Basics

Installation

Are some MATLAB toolboxes necessary?

Q: Do I need to install some MATLAB toolboxes to run Dynare?

No, no additional toolbox is necessary for running most of Dynare, except maybe for optimal simple rules 'osr' and that could be easily remedied. If you have the 'optimization toolbox', you will have additional options for solving for the steady state (solve_algo option) and for searching for the posterior mode/maximum likelihood (mode_compute option). [for more info, see post on forum by: olivier - July 19, 2006]

Simple syntax

Running a Dynare program

Q: I am having trouble running the examples, how do I instruct MATLAB or Octave to run the example .mod files?
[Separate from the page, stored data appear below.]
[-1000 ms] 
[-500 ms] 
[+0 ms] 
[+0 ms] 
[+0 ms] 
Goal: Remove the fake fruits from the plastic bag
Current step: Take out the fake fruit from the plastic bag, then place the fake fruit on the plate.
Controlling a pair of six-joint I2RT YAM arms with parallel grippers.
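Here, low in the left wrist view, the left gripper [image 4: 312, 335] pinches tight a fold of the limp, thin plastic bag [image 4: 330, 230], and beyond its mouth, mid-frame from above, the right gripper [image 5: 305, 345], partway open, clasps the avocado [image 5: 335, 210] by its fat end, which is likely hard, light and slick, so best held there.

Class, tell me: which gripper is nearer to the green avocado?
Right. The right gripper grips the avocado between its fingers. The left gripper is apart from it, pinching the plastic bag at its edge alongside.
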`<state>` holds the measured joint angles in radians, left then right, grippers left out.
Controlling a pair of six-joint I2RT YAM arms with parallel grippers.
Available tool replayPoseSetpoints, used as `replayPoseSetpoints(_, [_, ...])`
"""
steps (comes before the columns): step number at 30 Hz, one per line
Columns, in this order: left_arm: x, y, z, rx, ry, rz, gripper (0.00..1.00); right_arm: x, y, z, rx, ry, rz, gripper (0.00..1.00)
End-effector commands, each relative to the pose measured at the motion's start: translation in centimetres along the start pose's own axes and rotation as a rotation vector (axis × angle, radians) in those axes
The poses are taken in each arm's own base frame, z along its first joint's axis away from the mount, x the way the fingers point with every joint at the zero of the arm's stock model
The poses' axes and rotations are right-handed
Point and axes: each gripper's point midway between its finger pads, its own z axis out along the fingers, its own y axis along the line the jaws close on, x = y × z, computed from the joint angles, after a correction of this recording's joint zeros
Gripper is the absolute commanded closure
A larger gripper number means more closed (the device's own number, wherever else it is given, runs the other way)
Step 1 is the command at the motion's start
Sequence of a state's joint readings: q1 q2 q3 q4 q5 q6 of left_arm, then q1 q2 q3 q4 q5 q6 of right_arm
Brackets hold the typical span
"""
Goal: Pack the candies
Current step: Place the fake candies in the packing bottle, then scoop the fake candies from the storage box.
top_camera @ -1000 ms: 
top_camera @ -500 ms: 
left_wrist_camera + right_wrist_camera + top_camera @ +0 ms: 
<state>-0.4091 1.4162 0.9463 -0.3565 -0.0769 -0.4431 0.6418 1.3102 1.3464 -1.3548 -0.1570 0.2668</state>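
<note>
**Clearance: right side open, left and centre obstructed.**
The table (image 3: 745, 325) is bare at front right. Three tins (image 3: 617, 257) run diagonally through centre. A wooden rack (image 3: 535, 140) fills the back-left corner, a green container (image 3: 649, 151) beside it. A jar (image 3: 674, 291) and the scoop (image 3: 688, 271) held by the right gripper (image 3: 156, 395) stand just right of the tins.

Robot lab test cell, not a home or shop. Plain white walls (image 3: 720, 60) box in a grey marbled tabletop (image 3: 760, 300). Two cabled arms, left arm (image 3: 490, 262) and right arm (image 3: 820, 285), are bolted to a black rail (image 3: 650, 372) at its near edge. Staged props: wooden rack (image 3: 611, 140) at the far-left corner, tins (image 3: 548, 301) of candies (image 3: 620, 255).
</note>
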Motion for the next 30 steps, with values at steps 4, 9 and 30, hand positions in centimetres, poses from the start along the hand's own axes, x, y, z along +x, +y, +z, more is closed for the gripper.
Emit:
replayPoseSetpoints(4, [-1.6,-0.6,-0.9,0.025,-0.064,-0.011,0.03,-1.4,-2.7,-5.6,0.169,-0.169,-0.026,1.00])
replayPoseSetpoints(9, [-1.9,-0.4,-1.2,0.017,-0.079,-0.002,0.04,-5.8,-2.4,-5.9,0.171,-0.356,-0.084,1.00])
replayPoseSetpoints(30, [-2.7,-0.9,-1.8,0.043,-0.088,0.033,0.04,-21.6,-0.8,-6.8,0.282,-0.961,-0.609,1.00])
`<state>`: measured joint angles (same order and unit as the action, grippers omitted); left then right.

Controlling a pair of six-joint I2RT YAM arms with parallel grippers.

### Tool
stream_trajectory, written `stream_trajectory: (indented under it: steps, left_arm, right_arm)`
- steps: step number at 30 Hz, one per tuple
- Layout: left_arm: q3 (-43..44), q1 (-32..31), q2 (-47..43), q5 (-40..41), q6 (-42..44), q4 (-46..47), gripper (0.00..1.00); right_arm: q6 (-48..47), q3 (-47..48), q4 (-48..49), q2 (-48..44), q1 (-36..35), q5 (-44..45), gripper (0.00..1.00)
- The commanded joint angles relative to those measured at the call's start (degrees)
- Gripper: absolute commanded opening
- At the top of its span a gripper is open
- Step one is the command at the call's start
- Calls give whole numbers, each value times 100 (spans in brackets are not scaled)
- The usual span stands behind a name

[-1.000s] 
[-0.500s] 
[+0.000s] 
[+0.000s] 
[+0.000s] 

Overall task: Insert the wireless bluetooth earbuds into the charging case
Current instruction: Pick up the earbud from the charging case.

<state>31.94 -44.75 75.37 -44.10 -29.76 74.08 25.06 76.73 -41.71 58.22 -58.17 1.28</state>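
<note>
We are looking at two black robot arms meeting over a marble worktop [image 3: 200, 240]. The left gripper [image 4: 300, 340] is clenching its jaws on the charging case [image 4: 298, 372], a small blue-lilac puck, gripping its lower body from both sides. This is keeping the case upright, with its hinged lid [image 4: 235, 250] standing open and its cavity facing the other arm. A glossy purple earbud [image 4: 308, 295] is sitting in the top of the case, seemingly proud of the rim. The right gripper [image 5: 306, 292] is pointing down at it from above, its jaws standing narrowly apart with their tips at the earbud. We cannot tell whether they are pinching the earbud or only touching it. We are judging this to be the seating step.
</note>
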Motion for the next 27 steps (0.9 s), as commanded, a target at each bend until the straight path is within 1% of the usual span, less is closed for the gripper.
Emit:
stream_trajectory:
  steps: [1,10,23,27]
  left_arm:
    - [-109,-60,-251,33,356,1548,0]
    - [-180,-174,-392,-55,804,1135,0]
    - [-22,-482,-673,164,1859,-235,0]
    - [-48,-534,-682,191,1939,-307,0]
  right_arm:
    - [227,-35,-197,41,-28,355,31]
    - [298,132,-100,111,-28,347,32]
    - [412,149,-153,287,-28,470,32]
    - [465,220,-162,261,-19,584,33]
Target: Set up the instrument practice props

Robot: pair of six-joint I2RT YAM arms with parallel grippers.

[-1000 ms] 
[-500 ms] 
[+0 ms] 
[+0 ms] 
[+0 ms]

In order to run an example, you must first change the current directory of MATLAB or Octave to the location where you put the MOD files.

For example, if your examples are stored in c:\dynare\examples, then you need to type:

cd c:\dynare\examples
dynare example1

You can also use the Current Directory window at the top of your MATLAB screen.

[for more information, see post in forum by: bigbigben - Aug 31, 2006]

Model, variables & parameters

Linear models

Q: Must my model be linear before inputting in into Dynare?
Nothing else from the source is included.